Ante la previsible caída (y constatada huída, en un ejercicio propio de la ‘ficción’ creada por mis admirados Azcona y Berlanga) del monarca emérito, ese prohombre que ‘trajo’ la democracia a este inefable paìs, resulta repulsiva, a la par que inquietante, la defensa que algunos todavía hacen de su figura sin el menor asomo de vergüenza. «Es posible que cobrara comisiones, pero trajo mucho dinero a este país”, he escuchado hoy mismo por casualidad en cierto medio televisivo (que rima también con repulsivo). Claro que si el mismo tipo que está al frente Gobierno, ese que preside un partido que todavía se autodenomina socialista, apuntala a la monarquía afirmando que “se juzga a las personas y no a las instituciones”, pues qué podemos esperar. Solo sus socios gubernamentales, los que creo que todavía se llaman Unidas Podemos, mantienen una postura aparentemente crítica con el sistema, veremos por cuánto tiempo. Sin embargo, el hecho de que el rey Juan Carlos haya resultado un corrupto en lo económico, y no solo en lo moral como corresponde a todos los de su especie, no debería resultar tan sorprendente para todo el que tenga la conciencia y el cerebro bien oxigenados. Al fin y al cabo, los libertarios somos conscientes de que el Estado, cualquier forma de Estado, supone un saqueo constante.
Nos gusta pensar, gracias a esa ilusión todavía vigente que llamamos progreso, que todas las monarquías están destinadas a la obsolescencia. Para cualquiera que tenga la más mínima sensibilidad democrática, y no entramos todavía en visiones revolucionarias de mayor calado, debería resultarle rechazable una institución basada en el privilegio de cuna. No es así en este indescriptible país, cuando tanto personaje mediático, a pesar de considerarse republicano, afirma que la monarquía ha sido y es un garante de la democracia. Ha sido un discurso tan manido, desde esa farsa que fue la llamada Transición, un peloteo tan recurrente hacia la figura del borbón, que seguir escuchándolo en estos momentos entra en el terreno del esperpento patrio. Debemos, una vez más, hacer un saludable ejercicio de memoria en un país donde ha sido manipulada hasta el hastío. El denominado rey emérito, aunque no hubiera robado ni un céntimo más allá del saqueo que ya supone la institución monárquica, no ha sido nada ejemplar. Conviene recordar que no fue solo amamantado por un dictador repugnante, sino que poco antes de su muerte todavía estaba ensalzando su figura como un ejemplo de virtudes.

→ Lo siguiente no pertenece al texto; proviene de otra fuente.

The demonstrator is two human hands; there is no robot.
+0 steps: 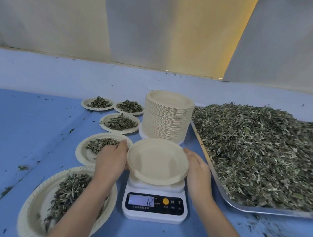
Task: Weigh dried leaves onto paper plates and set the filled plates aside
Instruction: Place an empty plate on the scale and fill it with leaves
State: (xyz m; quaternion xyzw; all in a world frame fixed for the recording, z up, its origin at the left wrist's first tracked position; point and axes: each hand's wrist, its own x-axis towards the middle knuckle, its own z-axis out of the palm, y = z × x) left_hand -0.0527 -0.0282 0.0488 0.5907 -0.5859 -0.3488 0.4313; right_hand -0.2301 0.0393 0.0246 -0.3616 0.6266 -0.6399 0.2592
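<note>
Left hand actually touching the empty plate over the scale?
Touching. Head view: the left hand grips the empty plate at its left rim, with no gap between them.

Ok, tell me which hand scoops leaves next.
Probably right: the right hand lies beside the silver metal tray of dried green leaves; the left hand is across the empty round beige paper plate.
</note>
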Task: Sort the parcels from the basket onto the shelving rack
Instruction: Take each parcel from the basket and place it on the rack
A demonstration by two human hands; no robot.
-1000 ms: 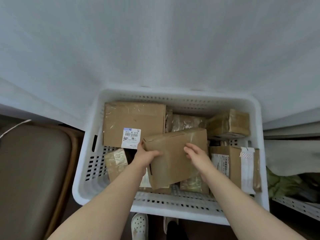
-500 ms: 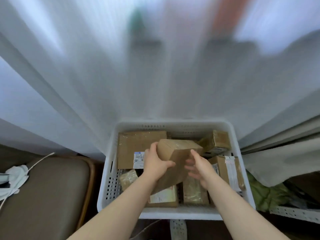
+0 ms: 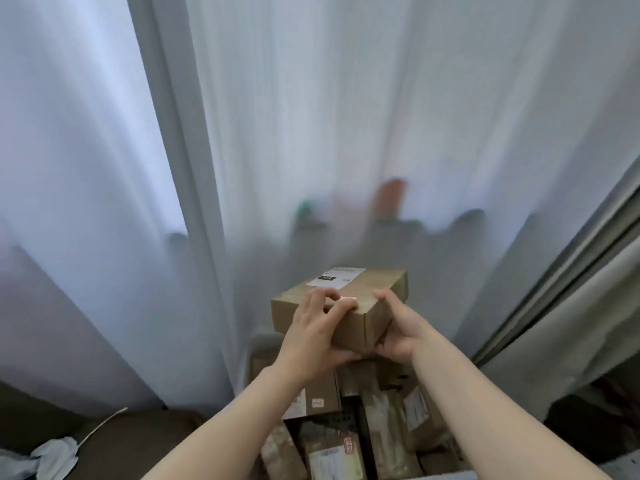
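One parcel (image 3: 367,288): left hand (image 3: 312,331), right hand (image 3: 399,330).

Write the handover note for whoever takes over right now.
Left hand: grips the box, fingers on top.
Right hand: grips the box's right end.
Box: held above the basket, label up.
Done: this box is out of the basket.
Left: shelve it, then the other parcels in the basket. Rack not in view.

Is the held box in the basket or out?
Out. The left hand and right hand hold the box raised above the other parcels, against the curtain.
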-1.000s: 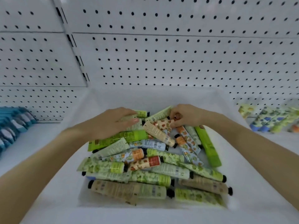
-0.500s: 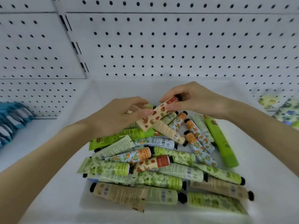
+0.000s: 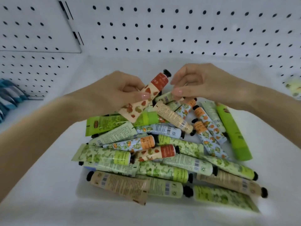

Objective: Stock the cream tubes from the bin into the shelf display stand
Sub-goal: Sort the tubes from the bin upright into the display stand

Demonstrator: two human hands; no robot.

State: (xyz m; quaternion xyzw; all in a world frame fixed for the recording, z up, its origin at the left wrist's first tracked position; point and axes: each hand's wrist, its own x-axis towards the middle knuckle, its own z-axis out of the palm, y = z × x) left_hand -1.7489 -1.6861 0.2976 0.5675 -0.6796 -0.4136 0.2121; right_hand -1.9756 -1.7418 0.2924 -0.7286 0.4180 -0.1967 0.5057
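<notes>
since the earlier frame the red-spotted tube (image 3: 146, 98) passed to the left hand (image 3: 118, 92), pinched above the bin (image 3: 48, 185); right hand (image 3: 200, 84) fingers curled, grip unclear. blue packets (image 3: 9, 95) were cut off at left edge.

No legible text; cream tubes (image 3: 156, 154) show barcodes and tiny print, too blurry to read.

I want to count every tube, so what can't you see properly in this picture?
Head view only:
- Bottom tubes in the white plastic bin: buried under the pile.
- Pale green tubes at far right: blurred, cut by the edge.
- Cream tube with red almond print: middle covered by the left hand.
- Label text: too small.
</notes>
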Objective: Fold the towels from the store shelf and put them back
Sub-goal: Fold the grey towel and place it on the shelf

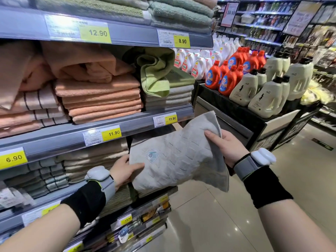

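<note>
A grey towel [180,157] with a small woven label is folded over and held in the air in front of the store shelf [101,135]. My left hand [125,170] pinches its left edge, thumb on top and fingers underneath. At the upper right corner my right hand [225,146] grips the towel, thumb over the cloth. A loose flap hangs down at the lower right. Behind the towel, stacks of folded grey and beige towels [94,157] lie on the lower shelf.
Folded peach towels [100,99] and a rumpled green towel [156,75] lie on the shelf above. Yellow price tags [111,133] line the shelf rails. To the right, a dark display table [236,113] carries detergent bottles [245,88]. Tiled aisle floor [218,215] stretches below.
</note>
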Demonstrator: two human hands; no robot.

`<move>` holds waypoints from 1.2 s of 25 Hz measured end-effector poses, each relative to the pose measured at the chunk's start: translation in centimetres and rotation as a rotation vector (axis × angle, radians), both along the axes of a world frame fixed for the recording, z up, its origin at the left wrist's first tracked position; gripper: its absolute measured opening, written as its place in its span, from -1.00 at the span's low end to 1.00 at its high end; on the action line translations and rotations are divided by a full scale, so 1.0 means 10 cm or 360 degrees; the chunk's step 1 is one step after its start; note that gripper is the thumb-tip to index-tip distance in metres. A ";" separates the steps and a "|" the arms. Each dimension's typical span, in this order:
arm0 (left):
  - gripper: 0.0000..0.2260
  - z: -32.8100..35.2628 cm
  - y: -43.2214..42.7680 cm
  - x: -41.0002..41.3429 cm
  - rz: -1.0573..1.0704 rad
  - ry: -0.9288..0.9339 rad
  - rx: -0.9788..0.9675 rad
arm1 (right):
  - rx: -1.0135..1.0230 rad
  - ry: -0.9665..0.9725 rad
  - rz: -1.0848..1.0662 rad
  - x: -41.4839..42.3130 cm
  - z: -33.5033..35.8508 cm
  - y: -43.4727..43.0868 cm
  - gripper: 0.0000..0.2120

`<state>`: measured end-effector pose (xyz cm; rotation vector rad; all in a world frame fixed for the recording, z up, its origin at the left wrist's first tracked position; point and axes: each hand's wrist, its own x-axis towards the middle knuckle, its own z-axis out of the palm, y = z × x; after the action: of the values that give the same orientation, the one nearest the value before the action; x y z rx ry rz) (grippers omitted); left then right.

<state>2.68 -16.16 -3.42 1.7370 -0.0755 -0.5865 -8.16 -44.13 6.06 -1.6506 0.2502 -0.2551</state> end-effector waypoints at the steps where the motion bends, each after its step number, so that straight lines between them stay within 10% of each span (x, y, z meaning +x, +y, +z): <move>1: -0.51 0.02 0.00 -0.03 -0.0101 -0.0255 0.0322 | -0.0018 0.0011 0.0052 0.01 0.03 0.03 -0.85; 3: -0.20 0.10 -0.08 -0.17 -0.0261 -0.0971 0.0806 | -0.0114 0.0039 0.0143 0.03 0.05 0.08 -0.87; 5: -0.08 0.38 -0.27 -0.36 -0.0403 -0.1408 0.0542 | -0.0318 0.0110 0.0316 0.06 0.05 0.14 -0.88; 9: -0.33 0.75 -0.62 -0.32 -0.0713 -0.1009 -0.0114 | -0.0707 0.0256 0.0707 0.14 0.02 0.29 -0.79; 13: -0.36 0.65 -0.58 -0.13 -0.0713 -0.0812 -0.0040 | -0.0649 0.0272 0.0802 0.12 -0.07 0.36 -0.60; 17: -0.30 0.66 -0.45 -0.10 -0.0995 -0.0727 -0.0017 | -0.0369 0.0386 0.0964 0.11 -0.18 0.45 -0.87; 25: -0.97 0.71 -0.11 -0.10 -0.0621 -0.1170 0.0129 | -0.0431 0.0350 0.0891 0.26 -0.41 0.64 -0.78; 30: -0.92 0.77 0.28 -0.04 -0.0485 -0.1290 0.0208 | -0.1363 0.0499 0.0942 0.38 -0.94 0.71 -0.85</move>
<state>2.23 -13.40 4.32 2.0101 -0.8967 -0.0660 -4.35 -37.00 -3.38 -2.5233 -0.1544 0.4125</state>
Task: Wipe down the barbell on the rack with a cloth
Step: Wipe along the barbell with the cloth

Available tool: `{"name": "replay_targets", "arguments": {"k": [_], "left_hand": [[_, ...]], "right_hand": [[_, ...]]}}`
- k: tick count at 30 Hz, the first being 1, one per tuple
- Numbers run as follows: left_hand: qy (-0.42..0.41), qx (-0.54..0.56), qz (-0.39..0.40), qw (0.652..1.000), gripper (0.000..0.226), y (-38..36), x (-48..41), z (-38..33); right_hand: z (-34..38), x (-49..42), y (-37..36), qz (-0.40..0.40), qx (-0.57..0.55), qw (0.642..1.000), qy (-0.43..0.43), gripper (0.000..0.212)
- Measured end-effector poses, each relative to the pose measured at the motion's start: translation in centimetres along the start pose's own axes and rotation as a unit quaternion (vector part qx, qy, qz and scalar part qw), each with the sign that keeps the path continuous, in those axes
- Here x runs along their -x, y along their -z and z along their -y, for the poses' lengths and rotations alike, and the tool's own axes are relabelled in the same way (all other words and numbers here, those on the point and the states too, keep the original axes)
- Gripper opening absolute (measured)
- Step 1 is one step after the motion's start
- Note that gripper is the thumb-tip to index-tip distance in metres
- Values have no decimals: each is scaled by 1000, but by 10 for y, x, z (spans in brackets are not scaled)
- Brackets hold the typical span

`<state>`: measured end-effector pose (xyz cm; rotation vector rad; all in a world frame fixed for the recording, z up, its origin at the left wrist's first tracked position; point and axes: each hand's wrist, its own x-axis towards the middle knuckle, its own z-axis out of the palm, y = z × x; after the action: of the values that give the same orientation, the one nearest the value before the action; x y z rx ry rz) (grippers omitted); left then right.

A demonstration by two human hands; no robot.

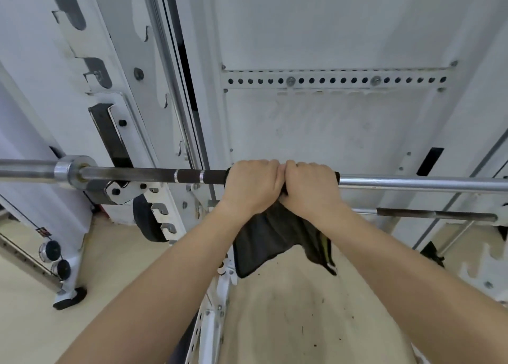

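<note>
Both hands sit side by side on the barbell [412, 183], knuckles touching. The left hand [251, 185] and the right hand [310, 187] each have their fingers curled tightly over the bar, gripping a dark cloth [277, 237] wrapped round it. The loose part of the cloth hangs below the wrists, with a pale strip at its right edge.

The barbell runs level across the view, resting on a hook [121, 192] of the white rack [110, 88] at the left. Left of the hands the shaft is dark with two bright rings and stays bare as far as the hook. Beyond that come the collar [68, 170] and the sleeve, which runs out of view. Right of the hands the shaft is bright and bare all the way to the frame edge.

Behind the bar stands a white panel [330, 130] with a strip of holes [338, 80] across it. A thinner second bar [437, 214] lies lower at the right. A dark plate [148, 220] leans by the rack's foot, under the hook. Two pegs [50, 251] stick out at lower left. Below is a pale floor [275, 322], flecked with dirt.
</note>
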<state>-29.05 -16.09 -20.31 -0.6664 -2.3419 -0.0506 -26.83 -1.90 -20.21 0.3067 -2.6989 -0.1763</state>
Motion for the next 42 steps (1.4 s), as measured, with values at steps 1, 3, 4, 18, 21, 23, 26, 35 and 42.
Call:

Que se haya alabado hasta la nausea a Juan Carlos de Borbón es un insulto para todos aquellos que lucharon contra el régimen franquista y tuvieron que soportar, no solo que el dictador falleciera en la cama, sino todo un proceso fraudulento de transacción democrática. Si a partir de 1975, el monarca junto a muchos franquistas, con la connivencia de partidos que se llaman democráticos e incluso progresistas, decidió que un sistema autárquico no tenía ya cabida en Europa fue por pura conveniencia. Más aún seis años después, cuando el intento de golpe de Estado, por lo que insistir en la figura del rey como defensor de la democracia es una insultante broma. Esto se viene haciendo desde hace más de 40 años, desde que Adolfo Suárez afirmara que «sin monarquía, no hay democracia». Claro que este indescriptible país llamado España necesitaba una profunda transformación tras la dictadura, fue consciente Juan Carlos junto a muchos otros privilegiador líderes políticos y económicos. Si ese proceso lo lideraba una fuerza supuestamente progresista, con ese inicuo personaje al frente que fue y es Felipe González, estaba asegurado un apaciguamiento y un papanatismo, que llegan hasta hoy. La monarquía tiene con seguridad los años contados, pero tal vez lo sustituya un régimen republicano, que solo suponga algún cambio cosmético. Frente a esta mediocre realidad, seguiremos criticando, profundizando y haciendo memoria libertaria.